Greubel Forsey is, and has always been, famous for their mind-bending innovations, all but a few achieved in pursuit of excessive chronometric performance. For 2014 they have released their first perpetual calendar watch (AKA "the QP") which is an amazing feat of horological engineering. Much of their focus has been on the tourbillon and in the past Greubel Forsey has developed this to be faster, inclined, multiple-axes, double and quadruple tourbillons - you name it and they have probably done it. While fans of such horological feats were undoubtedly well catered for by the brand, it has to be said that it was about time that they began entering some other territories of fine watch making. They made their first - likely painful - step away from the tourbillon in 2011 by developing the GMT, a watch which combined world time indication with a tiny, elaborately crafted 3-dimensional globe spinning on the dial side of the watch. For 2014 Greubel Forsey carried on this tradition by debuting the QP à Équation, a novelty that couples the brand's inclined 24-seconds tourbillon with a special perpetual calendar complication and equation of time indication.
Although the QP à Équation is the first timepiece from the brand with a calendar function, it did not stop them from making it a unique one. There are three patents pending on the mechanism developed for this particular movement. The most important of the calendar's displays are located on the lower half of the dial: the day, large date, month and also the leap year indication are set in close proximity to one another for improved legibility, while the discs for the year indicator were banished to the back of the movement. What sets the mechanism apart from others is what the brand refers to as a "coded mechanical computer system." Sounds complicated, but if anything its complication lies in making the system as simple and as easy to use as is possible. It actually relies on a set of cams that are responsible for carrying the information respective to the length of the different months and years.
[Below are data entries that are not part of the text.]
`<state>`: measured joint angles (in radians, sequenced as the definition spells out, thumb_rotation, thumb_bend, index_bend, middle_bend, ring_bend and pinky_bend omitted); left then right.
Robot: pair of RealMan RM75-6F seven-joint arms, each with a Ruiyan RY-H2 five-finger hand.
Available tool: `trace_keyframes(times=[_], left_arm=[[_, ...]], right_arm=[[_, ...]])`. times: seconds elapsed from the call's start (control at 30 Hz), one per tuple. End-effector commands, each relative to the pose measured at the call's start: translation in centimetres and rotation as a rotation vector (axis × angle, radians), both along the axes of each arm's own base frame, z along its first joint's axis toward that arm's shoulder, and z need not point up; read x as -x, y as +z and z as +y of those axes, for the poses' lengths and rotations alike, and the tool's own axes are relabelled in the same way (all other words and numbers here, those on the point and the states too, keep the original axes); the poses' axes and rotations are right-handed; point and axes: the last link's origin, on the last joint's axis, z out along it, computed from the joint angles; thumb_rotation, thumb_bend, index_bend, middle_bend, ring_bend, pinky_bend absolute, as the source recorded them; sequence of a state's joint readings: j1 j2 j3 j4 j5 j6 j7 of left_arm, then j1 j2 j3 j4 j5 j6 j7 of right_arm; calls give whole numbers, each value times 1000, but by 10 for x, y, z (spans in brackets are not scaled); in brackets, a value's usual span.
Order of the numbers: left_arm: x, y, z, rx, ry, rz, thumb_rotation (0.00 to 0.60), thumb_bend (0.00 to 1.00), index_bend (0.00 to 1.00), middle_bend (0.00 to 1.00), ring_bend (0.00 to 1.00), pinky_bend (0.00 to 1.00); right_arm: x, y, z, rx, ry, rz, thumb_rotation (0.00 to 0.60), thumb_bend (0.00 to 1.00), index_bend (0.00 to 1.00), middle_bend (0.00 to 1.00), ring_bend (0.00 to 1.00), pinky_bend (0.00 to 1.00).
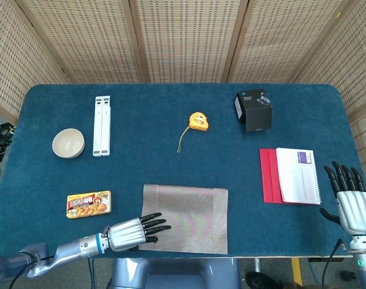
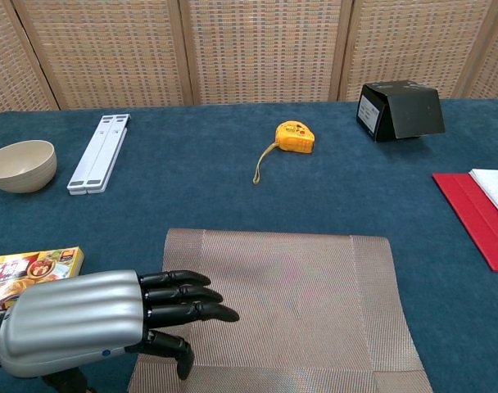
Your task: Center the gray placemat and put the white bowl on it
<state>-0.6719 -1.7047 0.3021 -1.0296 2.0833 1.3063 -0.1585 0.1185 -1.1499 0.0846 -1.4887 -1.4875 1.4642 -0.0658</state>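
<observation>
At the counter's [image 1: 171,114] near edge, the left robot hand [image 1: 130,232] lies flat with its fingers stretched out and apart, grasping nothing; its dark fingertips [image 2: 201,300] reach over the near left corner of the gray placemat [image 1: 186,218]. Whether they press on the mat cannot be told. The placemat lies against the near edge, roughly midway along it. At the near right corner the right robot hand [image 1: 354,203] hangs off the counter's edge, fingers straight up and spread, released.

Left of the placemat, near the front left corner, sits a yellow food box [image 1: 88,203]. Toward the right edge a white notebook [image 1: 298,175] lies on a red folder [image 1: 269,176].

Farther back, the white bowl [image 1: 68,143] stands upright near the left edge, well apart from the placemat, with a white folded stand [image 1: 102,125] just beside it. A yellow tape measure [image 1: 198,122] lies mid-counter, and a black box [image 1: 253,110] sits toward the far right.
</observation>
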Motion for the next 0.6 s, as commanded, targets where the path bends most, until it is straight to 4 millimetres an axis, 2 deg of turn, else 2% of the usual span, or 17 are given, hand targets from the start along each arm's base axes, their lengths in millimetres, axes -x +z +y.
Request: trace_keyframes(times=[0.03,0.3,0.37,0.53,0.6], left_arm=[[-1,-4,0,5,8,-5,600,0,380,0,0,0],[-4,-10,2,8,3,-6,600,5,387,0,0,0],[-4,-11,2,15,9,-8,600,58,395,0,0,0],[-5,-10,2,23,16,-16,600,317,406,0,0,0],[-5,-10,3,23,19,-20,600,370,407,0,0,0]], right_arm=[[0,0,0,-1,0,1,600,0,0,0,0,0],[0,0,0,-1,-2,1,600,0,0,0,0,0],[0,0,0,-2,-1,1,600,0,0,0,0,0],[0,0,0,-1,-1,0,600,0,0,0,0,0],[0,0,0,-1,-1,1,600,0,0,0,0,0]])
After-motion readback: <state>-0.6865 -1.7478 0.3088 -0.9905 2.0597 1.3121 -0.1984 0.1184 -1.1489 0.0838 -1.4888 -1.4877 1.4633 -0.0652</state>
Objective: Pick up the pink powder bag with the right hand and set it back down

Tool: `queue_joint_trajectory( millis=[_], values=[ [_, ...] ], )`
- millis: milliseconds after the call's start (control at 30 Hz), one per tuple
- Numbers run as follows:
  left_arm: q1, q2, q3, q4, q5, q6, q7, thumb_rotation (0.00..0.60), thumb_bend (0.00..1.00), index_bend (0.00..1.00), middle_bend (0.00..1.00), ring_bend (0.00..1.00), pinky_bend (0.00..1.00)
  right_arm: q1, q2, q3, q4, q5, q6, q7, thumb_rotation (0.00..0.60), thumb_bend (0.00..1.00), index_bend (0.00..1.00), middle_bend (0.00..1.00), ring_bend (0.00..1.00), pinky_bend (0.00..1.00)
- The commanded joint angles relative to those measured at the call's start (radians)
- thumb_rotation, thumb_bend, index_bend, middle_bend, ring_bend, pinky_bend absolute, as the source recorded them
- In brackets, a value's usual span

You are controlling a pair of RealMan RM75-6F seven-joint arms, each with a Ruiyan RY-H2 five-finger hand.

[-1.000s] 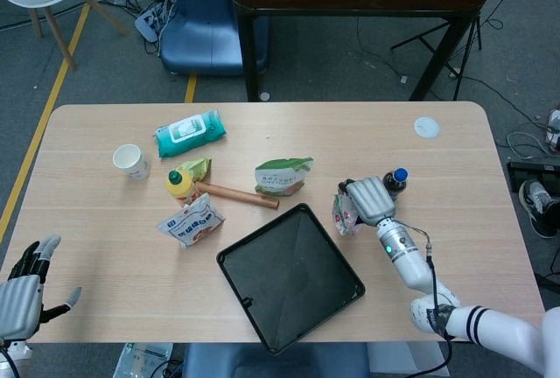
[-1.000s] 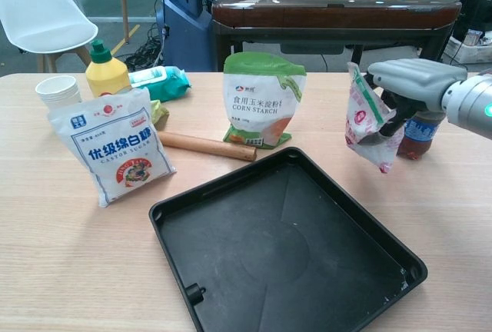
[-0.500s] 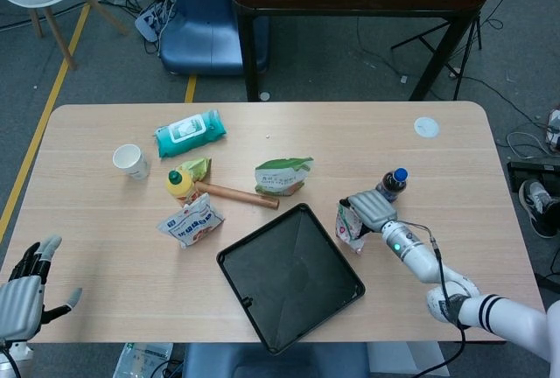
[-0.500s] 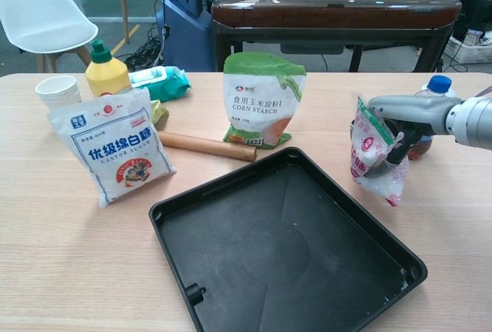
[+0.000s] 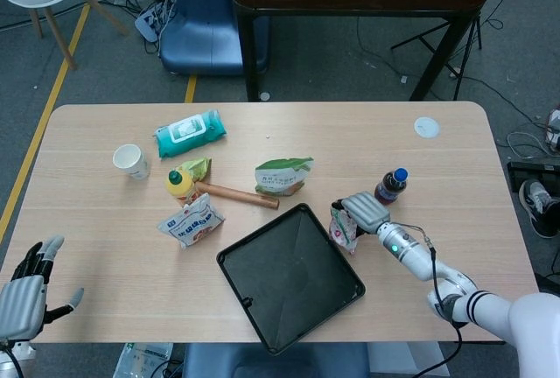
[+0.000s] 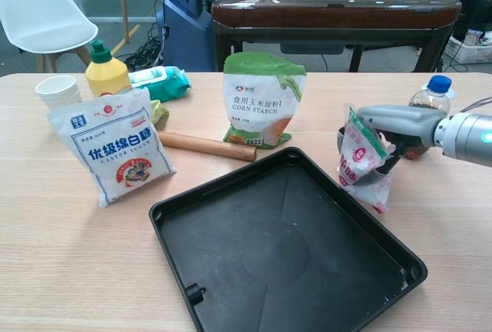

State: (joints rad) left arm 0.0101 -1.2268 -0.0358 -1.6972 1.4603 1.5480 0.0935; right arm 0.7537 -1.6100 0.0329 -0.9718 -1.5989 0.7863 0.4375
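Observation:
The pink powder bag (image 5: 342,227) (image 6: 360,159) stands tilted just off the right edge of the black tray (image 5: 262,325) (image 6: 231,194). Its lower end seems to touch the tabletop. My right hand (image 5: 363,211) (image 6: 388,128) grips the bag's top from behind and the right, fingers wrapped around it. My left hand (image 5: 22,295) hangs at the near left corner beside the table, fingers apart and holding nothing. The chest view does not show the left hand.
A blue-capped bottle (image 5: 390,185) (image 6: 430,105) stands right behind my right hand. Further left are a corn starch bag (image 5: 282,177) (image 6: 263,100), a rolling pin (image 5: 236,194) (image 6: 207,146), a sugar bag (image 5: 192,220) (image 6: 115,144), a yellow bottle (image 5: 179,186), a cup (image 5: 130,161) and wipes (image 5: 188,131).
My right hand has come down and slightly left with the pink bag, from hanging in the air to table level beside the tray. The bottle behind it now shows. The left hand stayed put.

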Motion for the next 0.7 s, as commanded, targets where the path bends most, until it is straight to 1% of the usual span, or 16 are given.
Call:
queue_joint_trajectory(
  millis=[33, 133, 300, 500, 700],
  values=[
    [0.000, -0.001, 0.002, -0.002, 0.002, -0.001, 0.003, 0.600, 0.23, 0.08, 0.09, 0.03, 0.13, 0.012, -0.010, -0.034, 0.026, -0.028, 0.014, 0.055, 0.600, 0.30, 0.48, 0.47, 0.35, 0.46],
    [-0.002, -0.001, 0.001, -0.006, 0.004, 0.000, 0.007, 0.600, 0.23, 0.08, 0.09, 0.03, 0.13, 0.015, -0.011, -0.050, 0.040, -0.040, 0.028, 0.097, 0.600, 0.30, 0.40, 0.42, 0.30, 0.40],
    [-0.003, 0.000, 0.001, -0.012, 0.008, 0.002, 0.014, 0.600, 0.23, 0.08, 0.09, 0.03, 0.13, 0.019, -0.014, -0.070, 0.059, -0.051, 0.049, 0.152, 0.600, 0.29, 0.31, 0.35, 0.25, 0.34],
    [-0.001, 0.002, 0.002, -0.020, 0.010, 0.005, 0.022, 0.600, 0.23, 0.08, 0.09, 0.03, 0.13, 0.015, 0.003, -0.096, 0.057, -0.063, 0.068, 0.173, 0.600, 0.29, 0.25, 0.30, 0.21, 0.29],
    [-0.005, 0.001, 0.003, -0.025, 0.014, 0.002, 0.030, 0.600, 0.23, 0.08, 0.09, 0.03, 0.13, 0.002, 0.027, -0.102, 0.037, -0.060, 0.100, 0.172, 0.600, 0.29, 0.22, 0.27, 0.18, 0.24]
  ],
)
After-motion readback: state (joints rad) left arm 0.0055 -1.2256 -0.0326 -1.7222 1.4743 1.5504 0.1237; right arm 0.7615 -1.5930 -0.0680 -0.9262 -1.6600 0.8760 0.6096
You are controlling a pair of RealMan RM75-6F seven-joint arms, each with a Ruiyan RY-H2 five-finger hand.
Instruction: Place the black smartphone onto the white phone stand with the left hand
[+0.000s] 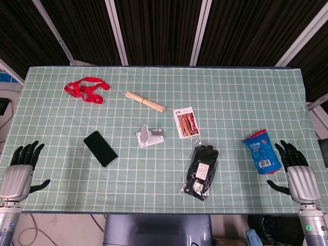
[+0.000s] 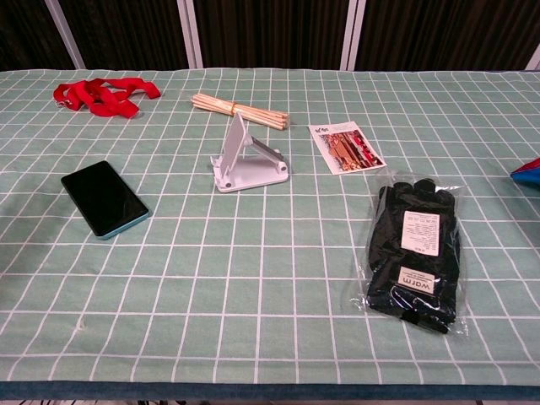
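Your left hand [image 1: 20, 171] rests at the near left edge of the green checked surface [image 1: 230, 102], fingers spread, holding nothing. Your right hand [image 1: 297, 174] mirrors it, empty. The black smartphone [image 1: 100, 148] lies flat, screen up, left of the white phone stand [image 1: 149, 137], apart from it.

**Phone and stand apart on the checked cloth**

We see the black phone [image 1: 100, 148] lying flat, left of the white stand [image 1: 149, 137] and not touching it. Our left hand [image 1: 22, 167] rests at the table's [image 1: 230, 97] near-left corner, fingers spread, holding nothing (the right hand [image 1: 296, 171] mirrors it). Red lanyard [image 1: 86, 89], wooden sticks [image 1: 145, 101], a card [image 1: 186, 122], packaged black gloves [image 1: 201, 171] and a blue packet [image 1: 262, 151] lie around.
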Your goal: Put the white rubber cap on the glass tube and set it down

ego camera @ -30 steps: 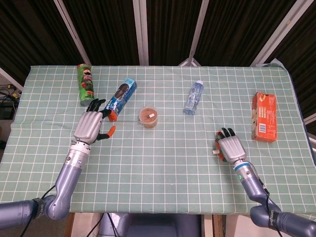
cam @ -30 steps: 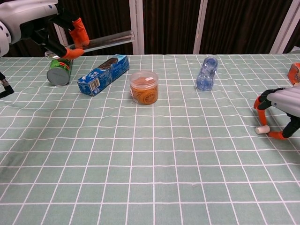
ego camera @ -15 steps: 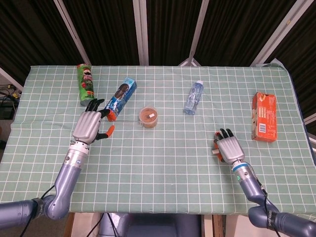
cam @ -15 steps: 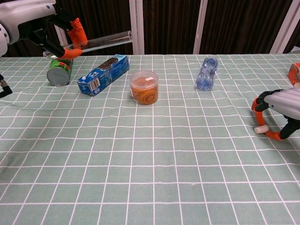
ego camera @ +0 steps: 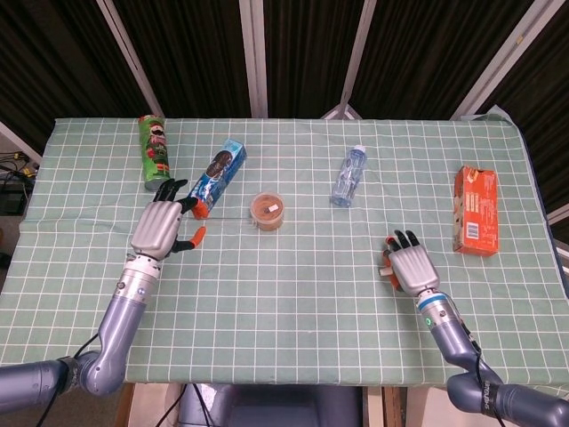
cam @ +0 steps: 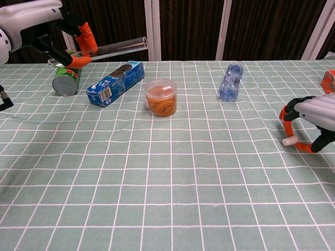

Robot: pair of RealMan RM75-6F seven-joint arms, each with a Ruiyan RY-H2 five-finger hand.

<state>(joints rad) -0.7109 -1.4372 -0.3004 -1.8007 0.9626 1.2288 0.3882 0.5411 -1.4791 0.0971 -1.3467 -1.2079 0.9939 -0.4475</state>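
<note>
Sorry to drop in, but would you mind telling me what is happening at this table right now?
The left hand holds the glass tube level above the table, over the green can. On the other side, the right hand is curled around the white rubber cap down at the tablecloth; whether it already grips it is unclear. The cap is not yet on the tube.

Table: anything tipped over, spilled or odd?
Nothing spilled. The water bottle, green can and blue box lie on their sides, apparently as placed. The glass tube is held level in the left hand.
</note>
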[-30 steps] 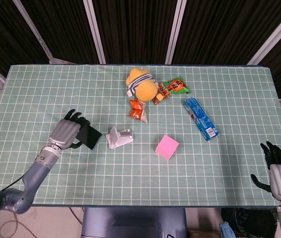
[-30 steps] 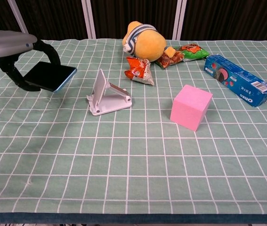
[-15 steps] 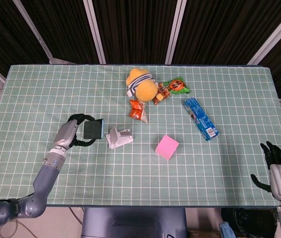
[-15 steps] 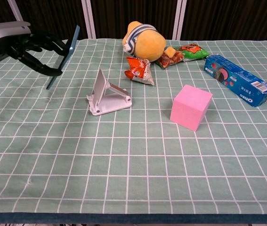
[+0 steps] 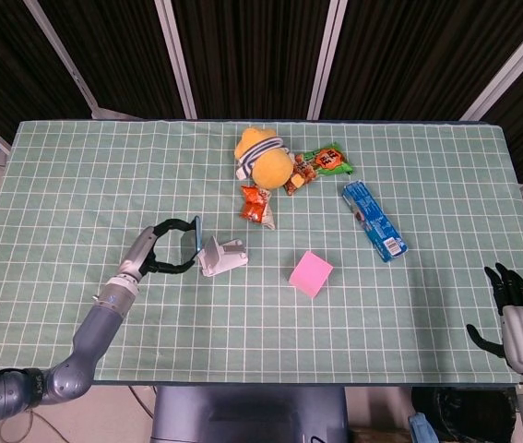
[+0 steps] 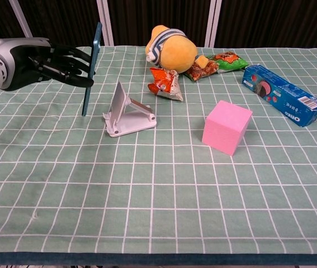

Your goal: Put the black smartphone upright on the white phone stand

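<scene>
Left hand (image 6: 32, 62) sits at the upper left of the chest view, dark fingers (image 6: 69, 56) reaching toward frame right and closed around the black smartphone (image 6: 93, 67). I see the phone edge-on there: standing nearly vertical, long axis up, lifted off the cloth, blue edge toward the camera. In the head view the same hand (image 5: 155, 249) is left of centre with the phone (image 5: 190, 243) at its fingertips.

The phone is just beside the white phone stand (image 6: 126, 110), on the stand's left in both views, and not yet on it. Cannot tell from either view whether phone and stand touch; in the chest view a narrow gap shows between them. The stand rests on the green checked tablecloth (image 6: 158, 184), back plate tilted, base ledge toward frame right.

Further right of the stand, near centre: pink cube (image 6: 227, 127). Above the stand, at upper centre: yellow plush toy (image 6: 173, 49) with an orange snack packet (image 6: 166, 83) in front of it and a green snack packet (image 6: 225, 60) to its right. Blue biscuit box (image 6: 282, 94) lies at the upper right.

My right hand (image 5: 519, 323) shows only in the head view, at the lower right corner off the table edge, fingers apart, holding nothing.
</scene>
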`<state>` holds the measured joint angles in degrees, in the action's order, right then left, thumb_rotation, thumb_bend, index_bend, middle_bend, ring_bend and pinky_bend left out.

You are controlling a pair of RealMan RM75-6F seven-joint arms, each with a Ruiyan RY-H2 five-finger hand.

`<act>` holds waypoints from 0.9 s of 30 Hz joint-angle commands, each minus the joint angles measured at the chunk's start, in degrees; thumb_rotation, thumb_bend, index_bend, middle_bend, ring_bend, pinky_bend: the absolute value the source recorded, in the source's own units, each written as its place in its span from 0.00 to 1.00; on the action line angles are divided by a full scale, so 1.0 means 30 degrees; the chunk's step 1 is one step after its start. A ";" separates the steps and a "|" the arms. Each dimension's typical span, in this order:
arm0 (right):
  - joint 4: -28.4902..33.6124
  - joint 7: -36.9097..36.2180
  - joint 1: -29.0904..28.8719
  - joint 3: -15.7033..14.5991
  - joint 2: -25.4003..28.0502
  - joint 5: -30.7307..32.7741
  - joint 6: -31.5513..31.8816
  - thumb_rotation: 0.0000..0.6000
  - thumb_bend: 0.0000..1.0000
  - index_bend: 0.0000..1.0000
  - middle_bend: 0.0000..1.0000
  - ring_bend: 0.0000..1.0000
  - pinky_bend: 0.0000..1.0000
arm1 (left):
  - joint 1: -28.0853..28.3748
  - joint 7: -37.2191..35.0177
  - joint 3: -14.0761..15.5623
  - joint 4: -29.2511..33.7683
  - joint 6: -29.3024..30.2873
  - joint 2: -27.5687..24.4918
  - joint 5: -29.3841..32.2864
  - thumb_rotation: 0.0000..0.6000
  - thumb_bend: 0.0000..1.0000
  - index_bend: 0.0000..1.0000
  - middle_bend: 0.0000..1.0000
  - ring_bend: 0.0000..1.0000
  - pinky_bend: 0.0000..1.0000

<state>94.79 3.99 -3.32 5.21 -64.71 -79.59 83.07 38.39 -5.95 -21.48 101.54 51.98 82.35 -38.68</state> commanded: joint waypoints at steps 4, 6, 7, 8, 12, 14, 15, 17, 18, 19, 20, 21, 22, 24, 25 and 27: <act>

What does all that mean and what do you need to know? Well in a nutshell this is the most pleasant (and cool) to set perpetual calendar timepiece we've ever gotten to play with. The crown basically has either a time setting or calendar setting mode. When in the latter mode you simply turn the crown one direction for all calendar functions to advance in time, and turn the crown in another direction for it to do the reverse. It is really just that simple and the best part is that you can adjust it very rapidly.